The point is, I want to be able to run for pres or veep, if madness suddenly overcomes me. I don't want to be told that I'm not the equal of other citizens. I don't want to be told that a walking anal sphincter such as Little Georgie or Reagan the Abominable is legally qualified to run for president but that the Constitution says I'm not allowed to do so. Yes, that would mean that Arnold Schwarzenegger could run for president. And why not? It would also mean that Jennifer Granholm could do so. Or do liberals fear that Granholm, who was born in Vancouver, BC but moved to the U.S. when she was four years old, has divided loyalties? When no real Americans are within hearing, does she end her sentences with "eh"? If she became president, would she set in motion the secret plan to deliver us into the hellish hands of Canuckistan? (And why would that be bad?)

Suppose the Constitution required that, to be president or v.p., you had to be male. I hope that would have been amended away long ago. The natural-born requirement is no different. Whether or not it was justified in the 1780s (it wasn't), it certainly stopped being justified by, say, the 1840s.

Frank Sinatra and Laurence Harvey

The argument I usually hear - and I've heard this for decades - is that the Founding Fathers Feared, I mean feared, that Britain would invade and reconquer the former colonies and would install a puppet president to govern the new country on their behalf. An 18th century Manchurian Candidate! Maybe he'd be from Manchester - the Mancunian Candidate!

First of all, quislings have always been easy to find. Occupiers never encounter a shortage of them. Vide Iraq or the eponymous Quisling. It would have been easy enough for a foreign conqueror to find a Constitutionally qualified American citizen to serve as its puppet president.

The standard estimate is that at the time of the Revolution, one-third of the colonists were Rebels, one third were Loyalists, and the remaining one-third were No Opinions (or perhaps Waiting-See-Which-Way-The-Wind-Ends-Up-Blowings). Even with a lot of Loyalists having been driven out of the country after the Revolution ended, that still leaves us with a substantial pool from which quislings could have been drawn - native-born quislings, permitted by the Constitution to be president.

Second, even after the Revolution, immigrants continued to pour into the former colonies from England. Many of them were villagers and farmers drawn by the promise of great tracts of fertile land and a higher standard of living. But many were educated, urban types drawn by the politics of the new country. You can bet that there were many among those who would have made fine and dedicated presidents - better ones than the potential quisling who were born here.

Other Countries Don't Let Immigrants Become President!

Or prime minister, as the case may be.

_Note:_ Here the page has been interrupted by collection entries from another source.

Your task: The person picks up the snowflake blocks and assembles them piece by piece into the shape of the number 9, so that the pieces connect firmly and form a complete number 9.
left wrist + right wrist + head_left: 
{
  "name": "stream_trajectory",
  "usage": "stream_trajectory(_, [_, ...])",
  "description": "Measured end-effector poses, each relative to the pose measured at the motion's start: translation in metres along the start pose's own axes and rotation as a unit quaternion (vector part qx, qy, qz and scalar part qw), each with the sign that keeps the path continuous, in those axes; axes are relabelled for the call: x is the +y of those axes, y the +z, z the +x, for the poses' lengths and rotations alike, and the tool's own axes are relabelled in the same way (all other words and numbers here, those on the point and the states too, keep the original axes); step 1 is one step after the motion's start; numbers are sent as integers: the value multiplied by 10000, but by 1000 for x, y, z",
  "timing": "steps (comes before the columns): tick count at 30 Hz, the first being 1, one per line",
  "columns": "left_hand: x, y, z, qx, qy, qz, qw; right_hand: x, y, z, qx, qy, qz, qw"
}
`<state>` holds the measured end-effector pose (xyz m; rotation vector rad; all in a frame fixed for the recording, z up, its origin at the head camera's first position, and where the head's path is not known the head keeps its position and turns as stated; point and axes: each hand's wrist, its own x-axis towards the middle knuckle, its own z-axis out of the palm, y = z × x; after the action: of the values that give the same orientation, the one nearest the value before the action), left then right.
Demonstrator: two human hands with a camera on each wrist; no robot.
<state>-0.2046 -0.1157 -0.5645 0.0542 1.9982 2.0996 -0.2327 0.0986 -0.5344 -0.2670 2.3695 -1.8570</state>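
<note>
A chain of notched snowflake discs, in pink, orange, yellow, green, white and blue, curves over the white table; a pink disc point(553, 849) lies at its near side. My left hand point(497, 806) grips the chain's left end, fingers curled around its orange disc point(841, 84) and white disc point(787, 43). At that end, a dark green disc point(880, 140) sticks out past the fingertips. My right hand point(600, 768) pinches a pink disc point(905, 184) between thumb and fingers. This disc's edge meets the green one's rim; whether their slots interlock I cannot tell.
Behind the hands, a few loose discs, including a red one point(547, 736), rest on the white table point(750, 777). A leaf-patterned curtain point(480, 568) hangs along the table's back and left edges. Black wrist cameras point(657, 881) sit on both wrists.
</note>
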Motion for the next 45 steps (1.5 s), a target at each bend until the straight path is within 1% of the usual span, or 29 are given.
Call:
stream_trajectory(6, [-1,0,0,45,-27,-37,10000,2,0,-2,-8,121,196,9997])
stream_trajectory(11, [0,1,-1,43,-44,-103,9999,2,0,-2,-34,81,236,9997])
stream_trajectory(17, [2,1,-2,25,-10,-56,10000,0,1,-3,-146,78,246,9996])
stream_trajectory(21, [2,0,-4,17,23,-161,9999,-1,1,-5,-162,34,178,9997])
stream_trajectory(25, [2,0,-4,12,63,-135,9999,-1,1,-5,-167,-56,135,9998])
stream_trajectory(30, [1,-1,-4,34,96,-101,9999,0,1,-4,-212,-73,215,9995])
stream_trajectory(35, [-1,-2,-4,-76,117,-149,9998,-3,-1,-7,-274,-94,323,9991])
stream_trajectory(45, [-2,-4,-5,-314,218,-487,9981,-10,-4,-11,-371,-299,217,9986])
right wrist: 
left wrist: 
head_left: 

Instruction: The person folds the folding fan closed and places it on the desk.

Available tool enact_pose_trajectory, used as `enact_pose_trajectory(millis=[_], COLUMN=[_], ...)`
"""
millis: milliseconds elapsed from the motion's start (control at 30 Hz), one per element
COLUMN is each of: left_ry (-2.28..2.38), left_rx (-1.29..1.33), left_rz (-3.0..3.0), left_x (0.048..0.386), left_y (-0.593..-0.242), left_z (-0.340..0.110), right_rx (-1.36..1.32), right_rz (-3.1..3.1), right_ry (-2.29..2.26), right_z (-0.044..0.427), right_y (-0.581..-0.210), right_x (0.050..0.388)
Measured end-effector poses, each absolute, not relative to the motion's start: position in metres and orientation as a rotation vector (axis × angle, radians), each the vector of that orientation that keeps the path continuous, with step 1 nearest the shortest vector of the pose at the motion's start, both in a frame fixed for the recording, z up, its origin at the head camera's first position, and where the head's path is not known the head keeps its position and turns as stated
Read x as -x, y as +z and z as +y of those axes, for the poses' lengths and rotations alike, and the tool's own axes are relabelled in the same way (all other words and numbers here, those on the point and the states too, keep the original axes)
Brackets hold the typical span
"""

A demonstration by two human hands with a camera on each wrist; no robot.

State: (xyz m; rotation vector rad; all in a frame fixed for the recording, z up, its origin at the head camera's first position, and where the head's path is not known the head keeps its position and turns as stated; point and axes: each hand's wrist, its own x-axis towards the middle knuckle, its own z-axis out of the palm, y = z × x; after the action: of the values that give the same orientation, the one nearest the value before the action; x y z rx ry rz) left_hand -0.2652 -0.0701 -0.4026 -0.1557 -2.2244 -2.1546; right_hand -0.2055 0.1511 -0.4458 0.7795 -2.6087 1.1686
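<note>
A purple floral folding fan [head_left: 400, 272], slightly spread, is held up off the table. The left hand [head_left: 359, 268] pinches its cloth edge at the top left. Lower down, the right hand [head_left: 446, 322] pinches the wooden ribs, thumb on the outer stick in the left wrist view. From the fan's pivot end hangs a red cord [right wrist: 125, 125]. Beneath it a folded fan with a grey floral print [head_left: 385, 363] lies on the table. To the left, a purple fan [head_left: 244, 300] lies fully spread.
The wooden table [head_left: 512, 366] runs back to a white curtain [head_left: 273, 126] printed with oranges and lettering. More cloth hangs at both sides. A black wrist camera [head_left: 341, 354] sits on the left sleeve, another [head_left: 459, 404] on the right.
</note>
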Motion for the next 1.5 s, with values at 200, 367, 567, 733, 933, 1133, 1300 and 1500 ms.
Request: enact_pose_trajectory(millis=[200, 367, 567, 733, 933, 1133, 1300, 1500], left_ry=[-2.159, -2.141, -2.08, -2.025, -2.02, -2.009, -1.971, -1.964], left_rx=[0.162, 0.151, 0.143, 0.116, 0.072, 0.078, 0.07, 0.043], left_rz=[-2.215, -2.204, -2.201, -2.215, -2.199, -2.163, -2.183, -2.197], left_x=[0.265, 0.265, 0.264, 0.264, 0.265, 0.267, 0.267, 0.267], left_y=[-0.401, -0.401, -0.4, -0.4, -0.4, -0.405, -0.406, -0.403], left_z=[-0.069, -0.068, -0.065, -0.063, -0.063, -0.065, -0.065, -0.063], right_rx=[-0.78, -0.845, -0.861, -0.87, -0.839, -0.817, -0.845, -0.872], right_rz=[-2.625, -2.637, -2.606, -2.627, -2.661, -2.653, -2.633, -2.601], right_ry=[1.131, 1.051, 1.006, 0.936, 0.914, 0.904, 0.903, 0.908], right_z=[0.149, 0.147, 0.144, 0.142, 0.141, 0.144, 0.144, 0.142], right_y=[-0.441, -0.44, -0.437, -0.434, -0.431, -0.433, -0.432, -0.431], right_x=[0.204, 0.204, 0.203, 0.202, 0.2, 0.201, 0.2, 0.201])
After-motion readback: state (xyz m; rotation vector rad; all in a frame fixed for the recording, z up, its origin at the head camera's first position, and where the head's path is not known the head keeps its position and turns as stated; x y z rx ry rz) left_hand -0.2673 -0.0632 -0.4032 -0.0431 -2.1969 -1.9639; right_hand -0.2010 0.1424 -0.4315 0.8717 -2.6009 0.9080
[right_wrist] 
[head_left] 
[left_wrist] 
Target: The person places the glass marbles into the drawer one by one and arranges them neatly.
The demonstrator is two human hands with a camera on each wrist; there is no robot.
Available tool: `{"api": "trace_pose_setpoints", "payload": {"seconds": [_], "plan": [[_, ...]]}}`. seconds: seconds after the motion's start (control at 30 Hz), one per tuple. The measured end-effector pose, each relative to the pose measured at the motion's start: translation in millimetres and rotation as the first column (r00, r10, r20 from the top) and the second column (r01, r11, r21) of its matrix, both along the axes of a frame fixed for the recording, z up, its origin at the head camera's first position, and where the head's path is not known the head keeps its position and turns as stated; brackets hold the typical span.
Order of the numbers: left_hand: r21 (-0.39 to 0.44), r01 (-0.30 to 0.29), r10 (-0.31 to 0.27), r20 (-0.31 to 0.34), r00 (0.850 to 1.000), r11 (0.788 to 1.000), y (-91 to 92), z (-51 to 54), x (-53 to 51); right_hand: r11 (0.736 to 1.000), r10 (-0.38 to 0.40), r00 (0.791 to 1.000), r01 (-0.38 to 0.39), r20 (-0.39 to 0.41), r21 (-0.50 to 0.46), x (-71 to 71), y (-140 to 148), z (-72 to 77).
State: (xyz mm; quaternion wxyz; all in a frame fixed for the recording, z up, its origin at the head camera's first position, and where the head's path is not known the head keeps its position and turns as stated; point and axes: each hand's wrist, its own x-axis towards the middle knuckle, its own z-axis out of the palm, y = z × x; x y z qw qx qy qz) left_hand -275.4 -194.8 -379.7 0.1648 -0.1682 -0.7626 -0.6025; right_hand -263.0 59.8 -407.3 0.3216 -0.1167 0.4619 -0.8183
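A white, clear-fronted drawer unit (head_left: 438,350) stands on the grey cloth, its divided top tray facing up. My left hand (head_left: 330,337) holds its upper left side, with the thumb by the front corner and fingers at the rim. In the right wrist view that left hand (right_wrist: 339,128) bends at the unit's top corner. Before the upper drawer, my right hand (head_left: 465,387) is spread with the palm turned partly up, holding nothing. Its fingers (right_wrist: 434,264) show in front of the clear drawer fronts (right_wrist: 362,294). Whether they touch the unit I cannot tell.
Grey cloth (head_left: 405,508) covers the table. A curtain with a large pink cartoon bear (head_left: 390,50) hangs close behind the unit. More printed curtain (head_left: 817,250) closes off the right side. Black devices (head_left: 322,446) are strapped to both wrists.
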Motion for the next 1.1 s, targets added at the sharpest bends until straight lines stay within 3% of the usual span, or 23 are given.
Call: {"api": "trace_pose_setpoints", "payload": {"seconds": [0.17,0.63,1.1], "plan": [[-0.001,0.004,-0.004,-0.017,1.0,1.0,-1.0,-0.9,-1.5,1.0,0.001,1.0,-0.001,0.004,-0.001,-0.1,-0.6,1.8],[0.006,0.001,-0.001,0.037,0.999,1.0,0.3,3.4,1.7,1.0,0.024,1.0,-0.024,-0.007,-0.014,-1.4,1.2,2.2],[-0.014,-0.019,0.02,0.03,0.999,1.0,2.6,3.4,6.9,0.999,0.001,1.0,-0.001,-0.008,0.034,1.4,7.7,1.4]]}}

But they do.

In France, the requirement for becoming president is that you be a citizen and at least 23 years of age. It doesn't matter where you were born. In Canada, to become prime minister, you must be a Canadian citizen and at least 18 years of age. It doesn't matter where you were born. I can't see that Germany has even such minimal requirements for being Chancellor. And so on. In other words, American's xenophobia on the matter seems to be very unusual, possibly even unique.

Why, Our Family Has Been on This Land Since ... We Stole It from the Indians!

Ah, well. Xenophobia and nativism have always been popular in this nation of immigrants. The descendants of despised immigrant groups, whose ancestors were seen as a threat to the fundamental nature of Americanness, in their turn despise the current crop of immigrants and complain about how they're diluting what it means to be an American. And each such group insists that its contemptible xenophobia isn't really xenophobia, like that of its forebears, but rather a justified and rational fear because of the unique circumstances of the present day, blather, blather.